L’idée est simple. En visio, le médecin dispose de moins d’éléments pour évaluer précisément votre état. Il vous écoute, vous observe un peu, mais ne peut pas faire un examen complet. La loi lui demandera donc de rester beaucoup plus prudent sur la durée.
En pratique, les arrêts longs devront repasser par le présentiel ou par un médecin qui vous suit déjà. Les détails techniques seront fixés par des décrets, mais la direction ne bougera plus : moins d’arrêts longs en vidéo, plus de place pour la consultation physique.
Pourquoi cette limitation revient maintenant
Depuis la crise sanitaire, la médecine à distance a explosé. Les arrêts maladie délivrés en téléconsultation ont suivi le même mouvement. Pour l’Assurance maladie, c’est un signal rouge. Les dépenses d’indemnités journalières augmentent fortement. Certains rapports parlent même de dérives.
Pour le gouvernement, il existe un risque clair : que la téléconsultation devienne une voie rapide pour décrocher un arrêt sans examen suffisant. D’où la volonté de “resserrer les boulons” et de mieux encadrer les pratiques.
En face, beaucoup de professionnels rappellent que la téléconsultation reste un outil précieux. Elle aide les personnes sans voiture, les habitants de zones rurales, les parents isolés, les personnes âgées. La réforme cherche donc un point d’équilibre fragile : limiter les abus sans couper l’accès aux soins.

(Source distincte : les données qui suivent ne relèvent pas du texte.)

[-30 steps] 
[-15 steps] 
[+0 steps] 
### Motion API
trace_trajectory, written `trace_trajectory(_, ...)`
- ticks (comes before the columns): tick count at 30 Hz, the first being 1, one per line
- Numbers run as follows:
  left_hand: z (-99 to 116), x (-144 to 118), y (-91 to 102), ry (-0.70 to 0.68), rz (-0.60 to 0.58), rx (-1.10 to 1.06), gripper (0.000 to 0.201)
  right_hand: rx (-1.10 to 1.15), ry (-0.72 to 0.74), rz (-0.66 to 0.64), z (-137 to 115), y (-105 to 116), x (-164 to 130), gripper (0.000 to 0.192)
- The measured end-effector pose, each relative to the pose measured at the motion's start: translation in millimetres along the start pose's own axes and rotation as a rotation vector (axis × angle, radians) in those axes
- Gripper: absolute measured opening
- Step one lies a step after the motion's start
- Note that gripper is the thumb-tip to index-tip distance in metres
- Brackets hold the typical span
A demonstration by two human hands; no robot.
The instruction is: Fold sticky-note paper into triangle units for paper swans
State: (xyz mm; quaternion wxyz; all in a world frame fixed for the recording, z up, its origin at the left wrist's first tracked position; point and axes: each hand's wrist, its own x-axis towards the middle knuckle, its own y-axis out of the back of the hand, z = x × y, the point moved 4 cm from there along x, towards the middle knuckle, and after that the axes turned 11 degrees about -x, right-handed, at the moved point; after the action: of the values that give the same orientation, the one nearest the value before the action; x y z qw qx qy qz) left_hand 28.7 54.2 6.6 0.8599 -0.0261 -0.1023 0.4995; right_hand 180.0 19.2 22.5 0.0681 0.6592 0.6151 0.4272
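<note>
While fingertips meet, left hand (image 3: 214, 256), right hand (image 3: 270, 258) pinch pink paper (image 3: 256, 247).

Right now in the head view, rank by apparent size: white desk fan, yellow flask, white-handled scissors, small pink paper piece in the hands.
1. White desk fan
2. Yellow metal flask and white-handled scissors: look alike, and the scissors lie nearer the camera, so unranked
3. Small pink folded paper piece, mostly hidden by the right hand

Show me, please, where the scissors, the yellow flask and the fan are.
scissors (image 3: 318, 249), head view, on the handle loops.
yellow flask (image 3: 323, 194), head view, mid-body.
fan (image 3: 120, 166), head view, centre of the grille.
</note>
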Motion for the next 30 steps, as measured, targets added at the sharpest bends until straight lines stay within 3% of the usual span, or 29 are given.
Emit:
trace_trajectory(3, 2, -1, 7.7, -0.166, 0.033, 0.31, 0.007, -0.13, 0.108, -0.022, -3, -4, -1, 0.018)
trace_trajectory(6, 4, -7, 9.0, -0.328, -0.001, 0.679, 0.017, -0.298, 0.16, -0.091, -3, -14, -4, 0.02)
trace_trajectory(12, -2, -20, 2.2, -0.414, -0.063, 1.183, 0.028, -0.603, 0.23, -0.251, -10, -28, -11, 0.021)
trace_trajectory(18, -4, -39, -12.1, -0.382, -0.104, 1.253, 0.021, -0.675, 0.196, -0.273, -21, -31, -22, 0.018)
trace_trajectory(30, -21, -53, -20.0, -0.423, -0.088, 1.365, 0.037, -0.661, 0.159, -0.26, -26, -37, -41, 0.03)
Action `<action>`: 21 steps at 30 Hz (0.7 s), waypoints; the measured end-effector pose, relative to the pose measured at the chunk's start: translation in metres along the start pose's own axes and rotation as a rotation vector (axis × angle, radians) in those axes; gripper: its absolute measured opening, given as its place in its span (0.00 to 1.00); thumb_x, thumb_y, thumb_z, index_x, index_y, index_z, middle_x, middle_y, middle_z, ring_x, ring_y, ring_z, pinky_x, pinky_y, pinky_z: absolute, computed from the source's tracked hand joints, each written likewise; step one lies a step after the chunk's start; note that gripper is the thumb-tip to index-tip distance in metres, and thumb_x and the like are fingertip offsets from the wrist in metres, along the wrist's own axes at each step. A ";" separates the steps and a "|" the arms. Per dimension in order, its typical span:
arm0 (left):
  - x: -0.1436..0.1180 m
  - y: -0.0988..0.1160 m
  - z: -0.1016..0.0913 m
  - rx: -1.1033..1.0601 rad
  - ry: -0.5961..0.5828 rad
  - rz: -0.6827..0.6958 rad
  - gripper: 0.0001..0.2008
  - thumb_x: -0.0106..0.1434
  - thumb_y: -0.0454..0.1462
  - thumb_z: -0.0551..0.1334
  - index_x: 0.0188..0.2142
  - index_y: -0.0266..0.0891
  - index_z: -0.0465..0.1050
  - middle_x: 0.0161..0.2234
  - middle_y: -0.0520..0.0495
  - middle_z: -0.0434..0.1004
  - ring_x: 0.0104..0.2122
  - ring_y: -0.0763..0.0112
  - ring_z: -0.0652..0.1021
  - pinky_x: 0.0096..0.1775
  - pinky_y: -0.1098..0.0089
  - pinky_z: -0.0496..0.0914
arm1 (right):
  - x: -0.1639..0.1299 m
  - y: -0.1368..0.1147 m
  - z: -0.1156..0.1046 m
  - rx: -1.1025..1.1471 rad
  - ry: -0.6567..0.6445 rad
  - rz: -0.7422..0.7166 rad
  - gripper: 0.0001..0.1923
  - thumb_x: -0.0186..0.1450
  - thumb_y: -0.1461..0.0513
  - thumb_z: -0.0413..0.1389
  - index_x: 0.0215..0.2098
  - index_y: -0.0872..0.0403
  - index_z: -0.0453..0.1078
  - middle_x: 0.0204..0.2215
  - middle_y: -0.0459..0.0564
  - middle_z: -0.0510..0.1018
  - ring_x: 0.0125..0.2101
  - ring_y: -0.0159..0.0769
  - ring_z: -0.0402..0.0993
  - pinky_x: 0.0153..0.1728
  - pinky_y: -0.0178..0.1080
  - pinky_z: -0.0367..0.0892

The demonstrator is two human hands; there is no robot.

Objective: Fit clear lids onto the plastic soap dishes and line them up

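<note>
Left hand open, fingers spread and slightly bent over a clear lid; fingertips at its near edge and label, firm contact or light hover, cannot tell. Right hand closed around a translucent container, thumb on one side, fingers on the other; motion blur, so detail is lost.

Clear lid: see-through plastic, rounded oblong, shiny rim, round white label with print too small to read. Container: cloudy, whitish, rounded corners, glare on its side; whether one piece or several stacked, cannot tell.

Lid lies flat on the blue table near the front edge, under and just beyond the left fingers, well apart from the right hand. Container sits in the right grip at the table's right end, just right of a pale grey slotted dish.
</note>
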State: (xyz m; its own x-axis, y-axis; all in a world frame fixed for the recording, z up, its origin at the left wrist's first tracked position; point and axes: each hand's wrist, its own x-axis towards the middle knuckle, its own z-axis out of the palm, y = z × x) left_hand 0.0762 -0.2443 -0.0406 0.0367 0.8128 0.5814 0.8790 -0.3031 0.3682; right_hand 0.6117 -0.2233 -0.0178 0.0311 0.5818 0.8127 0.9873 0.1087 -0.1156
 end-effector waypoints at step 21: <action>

Ce qui va réellement changer pour vous à partir de 2026
En 2026, le scénario habituel “je suis malade ce matin, je réserve une téléconsultation, j’obtiens un arrêt d’une semaine” sera beaucoup moins automatique.
Deux grandes règles vont s’imposer :
- un arrêt court restera possible en téléconsultation, dans un cadre limité ;
- un arrêt plus long devra, dans la plupart des cas, passer par une consultation en cabinet ou par votre médecin traitant.
Pour une grippe, une gastro, un Covid avec quelques jours de fatigue, la vidéo restera utilisable. Mais la durée sera encadrée. Pour un arrêt de plusieurs semaines après un burn-out, une fracture, une opération ou une maladie chronique décompensée, la case “consultation physique” deviendra presque incontournable.
Vers une durée maximale des arrêts en téléconsultation
La réforme remet au centre une notion clé : la durée maximale autorisée pour un arrêt délivré à distance, surtout si le médecin ne vous suit pas habituellement.
La durée précise sera fixée par décret. Les discussions évoquent souvent un repère de quelques jours seulement lorsqu’il s’agit d’un médecin “inconnu” pour vous. Au-delà, la prolongation devrait se faire :
- en cabinet, avec un examen clinique complet ;
- ou par un médecin qui vous suit déjà et connaît votre dossier.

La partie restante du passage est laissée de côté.